Galla Andrea, Maggio Angelo, Delmastro Elena, Garibaldi Elisabetta, Gabriele Pietro, Bresciani Sara, Di Dia Amalia, Stasi Michele, Gabriele Domenico
Division of Radiation Therapy, Candiolo Cancer Institute, Candiolo, Turin, Italy.
Division of Medical Physics, Candiolo Cancer Institute, Candiolo, Turin, Italy -
Minerva Urol Nefrol. 2019 Jun;71(3):240-248. doi: 10.23736/S0393-2249.18.03124-7. Epub 2018 Jul 23.
To evaluate the outcome of patients treated with salvage radiotherapy after radical prostatectomy and to investigate the effects of independent predictors on survival.
From January 2000 to December 2015, 234 patients with biochemical/clinical recurrences after radical prostatectomy were submitted to salvage radiotherapy (SRT). One hundred and fifty-seven patients (67%) received three-dimensional (3D) conformal radiotherapy while 77 patients (33%) were treated with intensity-modulated radiotherapy (IMRT) or IMRT/image-guided radiotherapy by tomotherapy. The median RT dose to prostate bed was 70.2 Gy (range: 66-79 Gy). The investigated endpoints were biochemical relapse-free survival (BRFS), clinical relapse-free survival (CRFS), distant metastasis-free survival (DMFS), and prostate cancer-specific survival (PCSS).
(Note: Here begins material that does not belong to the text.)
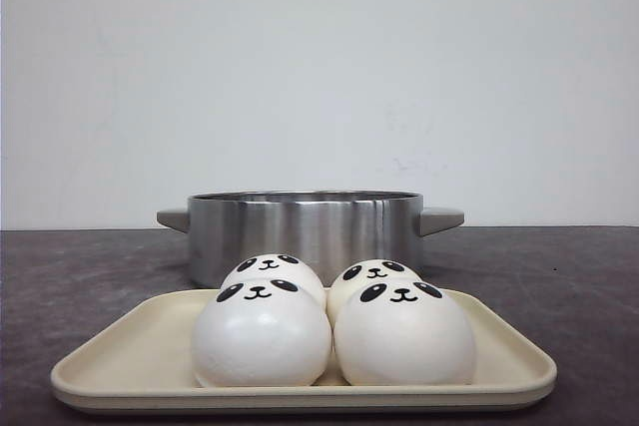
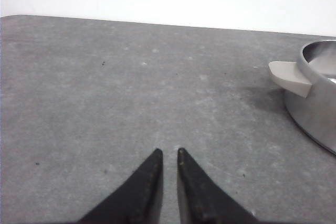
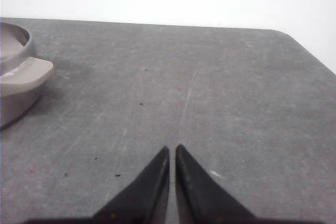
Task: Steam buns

Different covariates were considered to investigate predictors of survival.
With a median follow-up of 117 months the BRFS, CRFS, DMFS and PCSS at 10 years were 54%, 84%, 90%, and 94%, respectively. In multivariate analysis (MVA), the pathological Gleason Score (pGS) was the most important factor affecting BRFS, CRFS, DMFS and PCSS (P<0.007, HR>1.55); pathological stage (pT) was predictor of BRFS (P=0.007, HR=1.7) and PCSS (P=0.02, HR=4.2), and the last prostate-specific antigen during follow-up was an important survival predictor of CRFS (P=0.004, HR=1.26) and PCSS (P<0.0001, HR=1.04). The time between surgery and the start of SRT was correlated with BRFS (P<0.0001, HR=0.987) and CRFS (P=0.047, HR=0.989). In univariate analysis (UVA), positive surgical margins at the prostatectomy specimen improved BRFS (P=0.01, HR=0.54), CRFS (P=0.05, HR=0.46) and DMFS (P=0.005, HR=0.13) after SRT.
At long-term follow-up, excellent outcome results of SRT on BRFS, CRFS, DMFS, and PCSS were obtained. Several prognostic factors such as pGS, pT and surgical margin status were found to be predictors of survival.
评估根治性前列腺切除术后接受挽救性放疗患者的预后,并研究独立预测因素对生存的影响。
2000年1月至2015年12月,234例根治性前列腺切除术后出现生化/临床复发的患者接受了挽救性放疗(SRT)。157例患者(67%)接受三维(3D)适形放疗,77例患者(33%)接受调强放疗(IMRT)或断层放疗引导的IMRT/图像引导放疗。前列腺床的中位放疗剂量为70.2 Gy(范围:66 - 79 Gy)。研究的终点指标为生化无复发生存期(BRFS)、临床无复发生存期(CRFS)、远处转移无复发生存期(DMFS)和前列腺癌特异性生存期(PCSS)。考虑不同的协变量以研究生存的预测因素。
中位随访117个月时,10年的BRFS、CRFS、DMFS和PCSS分别为54%、84%、90%和94%。在多因素分析(MVA)中,病理Gleason评分(pGS)是影响BRFS、CRFS、DMFS和PCSS的最重要因素(P<0.007,HR>1.55);病理分期(pT)是BRFS(P = 0.007,HR = 1.7)和PCSS(P = 0.02, HR = 4.2)的预测因素,随访期间的最后一次前列腺特异性抗原是CRFS(P = 0.004,HR = 1.26)和PCSS(P<0.0001,HR = 1.04)的重要生存预测因素。手术与SRT开始之间的时间与BRFS(P<0.0001,HR = 0.987)和CRFS(P = 0.047,HR = 0.989)相关。在单因素分析(UVA)中,前列腺切除标本的手术切缘阳性改善了SRT后的BRFS(P = 0.01,HR = 0.54)、CRFS(P = 0.05,HR = 0.46)和DMFS(P = 0.005,HR = 0.13)。
长期随访显示,SRT在BRFS、CRFS、DMFS和PCSS方面取得了优异的预后结果。发现一些预后因素如pGS、pT和手术切缘状态是生存的预测因素。